One downside is that you cannot reuse variable names, e.g. you have to change from na_returns to df_returns when you do the conversion. We do not view this as much of a downside since we strongly discourage variable name reuse anyway. The biggest downside is when writing functions which support multiple types, one thing that makes Python extremely powerful. For these cases you can use o_ and c_ as a generic object and class prefixes.


Please use the hungarian notation below where it is already in place, and if you are writing something from scratch we strongly encourage you to try it. If you encounter a commonly used type or class which does not have a standard prefix, add it to the table. Whether you like or dislike this practice please report your thoughts to John Cornwell. Please see qstkfeat/ for a good example of this notation.

Standard Types

Prefix Type Examples
i_* Integer i_index
l_* Long l_index
b_* Bollean b_flag
f_* Float f_returns
s_* String s_symbol
s<>_* Set of <> ss_stringset
t_* Tuple i_index
d_* Dict d_data
c_* Generic Class c_writer
d_* Dict d_data
fc_* Function fc_callback
l<>_* List of <> lf_float_list
ll<>_* List of list of <> llf_list_of_float_lists
fr_* File for reading fr_data
fw_* File for writing fw_data

3rd Party Types

Prefix Type Examples
na_* Numpy Array l_index
ts_* Pandas TimeSeries ts_close
df_* Pandas DataFrame df_close


We use all spaces, 0 tabs with 4 spaces to an indent, and unix line endings. No exceptions here.

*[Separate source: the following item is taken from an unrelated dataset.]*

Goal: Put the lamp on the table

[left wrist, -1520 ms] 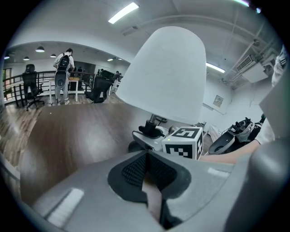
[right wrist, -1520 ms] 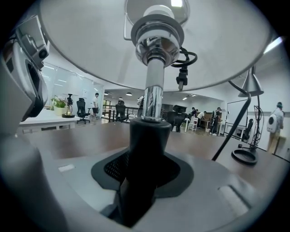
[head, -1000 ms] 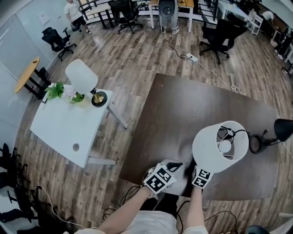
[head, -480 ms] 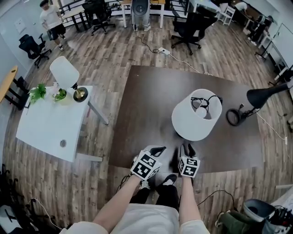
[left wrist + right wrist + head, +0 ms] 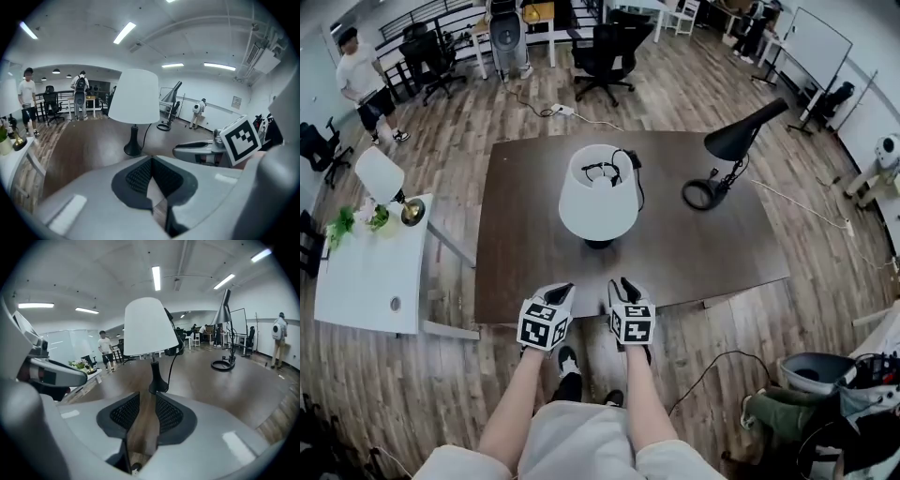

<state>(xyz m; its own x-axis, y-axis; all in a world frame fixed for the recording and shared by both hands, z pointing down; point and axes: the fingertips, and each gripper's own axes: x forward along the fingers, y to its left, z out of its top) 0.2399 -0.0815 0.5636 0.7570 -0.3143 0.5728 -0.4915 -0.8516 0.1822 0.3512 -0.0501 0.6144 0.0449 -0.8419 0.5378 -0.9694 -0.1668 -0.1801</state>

Please follow the PEP 8 guidelines on whitespaces, this will be enforced by pylint.

Unit Testing

When adding modules to QSTK, we ask that they be tested as much as possible by unit tests. Please follow the basic example Here. Each package should have a sub-package named tests, which tests named test_<what_this_tests>.py. See quicksim/tests for a working example. If you download nose and run nosetests in the root directory of QSTK your tests should be run automatically. If they do not you most likely have something named incorrectly.

Additionally, you should install the coverage module so that you can run nosetests --with-coverage to see how much of the code your test cases actually cover.


Please have the following header at the top of each file you create:

(c) 2011, 2012 Georgia Tech Research Corporation
This source code is released under the New BSD license.  Please see
for license details.

Created on Mar 20, 2012

@author: <author>
@contact: <contact>
@summary: <summary>

# Python imports

# 3rd party imports

# QSTK imports

In addition, all of your public methods must have a docstring. We use Epydoc and a sample method docstring is shown below. The required parameters are summary and param, use all others at your own discretion, a full list of fields can be found here.

def quickSim( alloc, historic, start_cash ):
    @summary Quickly back tests an allocation for certain historical data, 
             using a starting fund value.
    @param alloc: DataMatrix containing timestamps to test as indices and 
                 Symbols to test as columns, with _CASH symbol as the last 
    @param historic: Historic dataframe of equity prices.
    @param start_cash: Integer specifing initial fund value.
    @return funds: TimeSeries with fund values for each day in the back test.
    @rtype TimeSeries
    @see: See note
    @note: Make sure to check warning
    @warning: Disregard

If you are going to create a module or package, please read Python Modules before structuring your package. We are going to attempt to move away from syntax like the following:

import qstkfeat.featutil
import qstkfeat.features
import qstkfeat.classes  


If you have related module functions or classes that will most likely be used in conjunction: simply include them all in That is why the file exists. Then we have the following syntax, which is cleaner, and still easy to track down function namespaces.